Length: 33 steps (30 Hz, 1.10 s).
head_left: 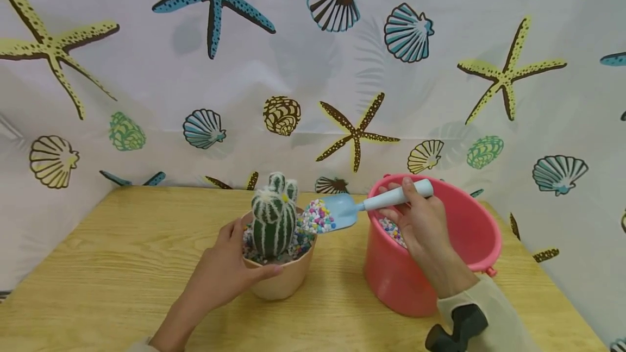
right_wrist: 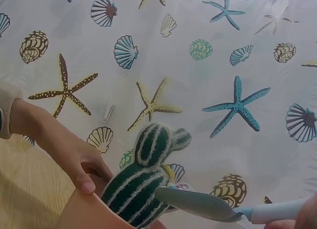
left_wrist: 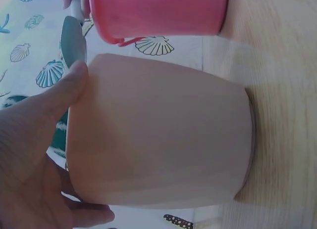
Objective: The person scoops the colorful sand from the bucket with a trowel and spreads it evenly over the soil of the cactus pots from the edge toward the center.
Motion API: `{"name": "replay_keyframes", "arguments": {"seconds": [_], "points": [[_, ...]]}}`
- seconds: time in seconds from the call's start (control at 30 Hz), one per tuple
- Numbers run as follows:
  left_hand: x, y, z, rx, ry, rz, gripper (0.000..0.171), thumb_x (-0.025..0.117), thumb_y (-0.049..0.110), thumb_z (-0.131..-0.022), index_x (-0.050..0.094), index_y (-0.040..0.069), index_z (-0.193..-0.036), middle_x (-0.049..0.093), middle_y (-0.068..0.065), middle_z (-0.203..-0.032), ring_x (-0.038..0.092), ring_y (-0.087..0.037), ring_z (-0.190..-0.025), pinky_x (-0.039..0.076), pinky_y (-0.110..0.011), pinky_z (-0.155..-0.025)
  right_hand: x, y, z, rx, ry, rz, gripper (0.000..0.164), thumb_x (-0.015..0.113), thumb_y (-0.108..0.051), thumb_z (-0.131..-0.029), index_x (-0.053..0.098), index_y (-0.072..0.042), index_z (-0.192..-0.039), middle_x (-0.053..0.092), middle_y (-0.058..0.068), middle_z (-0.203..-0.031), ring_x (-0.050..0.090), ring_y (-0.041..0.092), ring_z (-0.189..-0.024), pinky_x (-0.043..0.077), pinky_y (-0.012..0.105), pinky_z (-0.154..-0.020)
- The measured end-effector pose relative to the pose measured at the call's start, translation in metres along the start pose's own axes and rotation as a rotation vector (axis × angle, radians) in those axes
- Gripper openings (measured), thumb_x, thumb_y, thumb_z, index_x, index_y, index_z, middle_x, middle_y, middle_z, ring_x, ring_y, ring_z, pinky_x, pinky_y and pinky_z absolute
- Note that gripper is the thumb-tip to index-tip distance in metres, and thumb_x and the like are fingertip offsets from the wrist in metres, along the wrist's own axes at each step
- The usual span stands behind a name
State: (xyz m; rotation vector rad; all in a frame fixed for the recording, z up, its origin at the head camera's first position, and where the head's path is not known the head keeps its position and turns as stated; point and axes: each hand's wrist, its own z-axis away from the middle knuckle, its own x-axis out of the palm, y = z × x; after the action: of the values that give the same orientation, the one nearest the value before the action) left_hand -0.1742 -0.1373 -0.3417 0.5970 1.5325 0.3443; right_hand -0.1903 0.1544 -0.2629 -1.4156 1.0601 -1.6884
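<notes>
A green cactus (head_left: 271,227) with white fuzzy stripes stands in a peach-coloured flowerpot (head_left: 281,284), among coloured pebbles. My left hand (head_left: 230,265) grips the pot near its rim, thumb on the near side and fingers round the far left. Held by its pale handle in my right hand (head_left: 425,221), a light blue scoop (head_left: 344,211) carries many-coloured pebbles (head_left: 318,217). Its tip is over the pot's right rim, beside the cactus. In the right wrist view the scoop (right_wrist: 198,203) looks nearly level, and most of its load is hidden.
A pink bucket (head_left: 391,281) stands right of the pot, under my right forearm, with more pebbles (head_left: 393,231) inside. Both stand on a wooden table (head_left: 122,265). Behind hangs a white cloth (head_left: 293,69) printed with shells and starfish.
</notes>
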Motion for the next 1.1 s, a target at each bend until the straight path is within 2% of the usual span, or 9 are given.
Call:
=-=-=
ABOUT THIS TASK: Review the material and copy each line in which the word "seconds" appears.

ANSWER AREA:
Motion API: `{"name": "replay_keyframes", "arguments": {"seconds": [_], "points": [[_, ...]]}}`
- seconds: time in seconds from the call's start (control at 30 Hz), one per tuple

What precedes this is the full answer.